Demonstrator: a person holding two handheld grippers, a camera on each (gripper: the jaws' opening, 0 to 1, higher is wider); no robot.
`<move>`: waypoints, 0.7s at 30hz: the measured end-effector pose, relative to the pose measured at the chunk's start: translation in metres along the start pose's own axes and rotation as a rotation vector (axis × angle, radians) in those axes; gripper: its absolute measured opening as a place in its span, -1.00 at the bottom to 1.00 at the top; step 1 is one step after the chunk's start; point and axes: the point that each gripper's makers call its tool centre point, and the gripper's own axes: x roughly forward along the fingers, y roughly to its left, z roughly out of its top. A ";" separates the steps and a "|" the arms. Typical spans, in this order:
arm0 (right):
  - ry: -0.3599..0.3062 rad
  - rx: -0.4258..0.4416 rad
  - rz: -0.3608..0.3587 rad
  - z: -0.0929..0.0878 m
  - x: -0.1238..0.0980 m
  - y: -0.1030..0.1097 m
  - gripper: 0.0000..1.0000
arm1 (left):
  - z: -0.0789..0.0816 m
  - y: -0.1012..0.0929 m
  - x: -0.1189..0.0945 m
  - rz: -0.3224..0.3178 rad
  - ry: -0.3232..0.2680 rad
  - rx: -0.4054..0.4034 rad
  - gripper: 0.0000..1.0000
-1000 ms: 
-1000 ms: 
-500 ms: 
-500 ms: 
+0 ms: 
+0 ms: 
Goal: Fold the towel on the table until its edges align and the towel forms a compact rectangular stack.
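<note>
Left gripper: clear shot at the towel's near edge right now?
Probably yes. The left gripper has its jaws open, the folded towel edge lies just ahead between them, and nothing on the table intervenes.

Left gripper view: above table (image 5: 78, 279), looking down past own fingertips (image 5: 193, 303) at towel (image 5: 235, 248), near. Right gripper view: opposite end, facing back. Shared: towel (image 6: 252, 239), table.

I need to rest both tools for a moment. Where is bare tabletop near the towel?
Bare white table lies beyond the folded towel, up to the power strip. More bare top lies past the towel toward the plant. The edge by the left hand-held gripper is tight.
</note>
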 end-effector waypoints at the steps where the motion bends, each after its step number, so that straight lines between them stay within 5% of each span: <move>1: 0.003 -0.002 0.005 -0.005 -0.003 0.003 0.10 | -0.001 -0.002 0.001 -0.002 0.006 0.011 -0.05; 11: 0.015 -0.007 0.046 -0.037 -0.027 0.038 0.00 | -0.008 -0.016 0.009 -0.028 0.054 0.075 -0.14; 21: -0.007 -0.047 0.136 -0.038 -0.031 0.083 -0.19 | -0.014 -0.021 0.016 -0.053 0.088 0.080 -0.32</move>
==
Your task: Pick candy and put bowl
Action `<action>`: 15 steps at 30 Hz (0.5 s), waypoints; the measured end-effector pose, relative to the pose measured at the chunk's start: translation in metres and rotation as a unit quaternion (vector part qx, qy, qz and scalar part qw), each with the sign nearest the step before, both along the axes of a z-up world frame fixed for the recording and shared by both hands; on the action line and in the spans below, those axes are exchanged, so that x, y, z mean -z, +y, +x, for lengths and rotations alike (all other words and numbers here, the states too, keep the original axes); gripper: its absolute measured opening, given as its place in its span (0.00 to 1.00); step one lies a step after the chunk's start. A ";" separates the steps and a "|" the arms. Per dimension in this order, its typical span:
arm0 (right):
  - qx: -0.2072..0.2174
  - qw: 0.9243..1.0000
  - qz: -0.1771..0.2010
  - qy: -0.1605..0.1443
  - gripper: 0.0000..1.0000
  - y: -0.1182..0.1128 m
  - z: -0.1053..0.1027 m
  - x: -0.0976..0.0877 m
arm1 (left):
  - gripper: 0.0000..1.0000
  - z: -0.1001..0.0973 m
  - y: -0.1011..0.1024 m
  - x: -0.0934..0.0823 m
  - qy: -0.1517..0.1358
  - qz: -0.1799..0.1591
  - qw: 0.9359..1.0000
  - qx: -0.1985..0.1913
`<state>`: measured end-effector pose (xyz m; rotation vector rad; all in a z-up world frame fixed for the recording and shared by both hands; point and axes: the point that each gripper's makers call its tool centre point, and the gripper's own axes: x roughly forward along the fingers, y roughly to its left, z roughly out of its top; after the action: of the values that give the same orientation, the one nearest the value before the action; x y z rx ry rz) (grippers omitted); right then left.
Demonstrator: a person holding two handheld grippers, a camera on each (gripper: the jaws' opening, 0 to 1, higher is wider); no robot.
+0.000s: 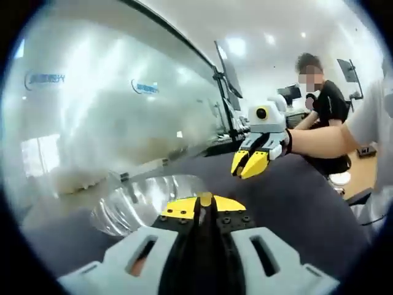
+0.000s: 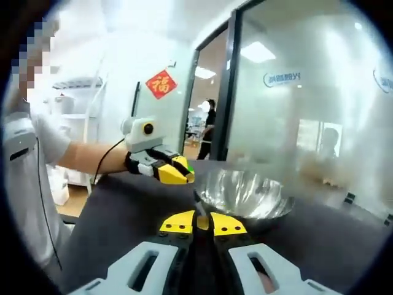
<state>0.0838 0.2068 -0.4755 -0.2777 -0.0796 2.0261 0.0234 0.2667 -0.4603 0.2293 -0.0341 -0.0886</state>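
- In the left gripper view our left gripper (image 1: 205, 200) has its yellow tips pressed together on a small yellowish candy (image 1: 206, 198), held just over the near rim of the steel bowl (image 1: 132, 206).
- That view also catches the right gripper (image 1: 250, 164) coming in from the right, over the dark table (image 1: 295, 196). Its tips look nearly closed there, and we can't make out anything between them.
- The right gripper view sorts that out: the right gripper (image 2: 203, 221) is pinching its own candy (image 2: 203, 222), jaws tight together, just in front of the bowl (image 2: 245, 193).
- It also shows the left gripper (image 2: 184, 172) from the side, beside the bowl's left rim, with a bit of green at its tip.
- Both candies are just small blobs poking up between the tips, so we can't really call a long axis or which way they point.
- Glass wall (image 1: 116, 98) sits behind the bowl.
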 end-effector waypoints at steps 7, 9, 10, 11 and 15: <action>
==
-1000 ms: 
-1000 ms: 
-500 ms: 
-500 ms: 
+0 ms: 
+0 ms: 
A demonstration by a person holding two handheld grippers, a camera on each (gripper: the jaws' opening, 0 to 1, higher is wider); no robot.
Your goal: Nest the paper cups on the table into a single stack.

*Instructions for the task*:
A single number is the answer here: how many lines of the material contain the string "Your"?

*Response box*:
2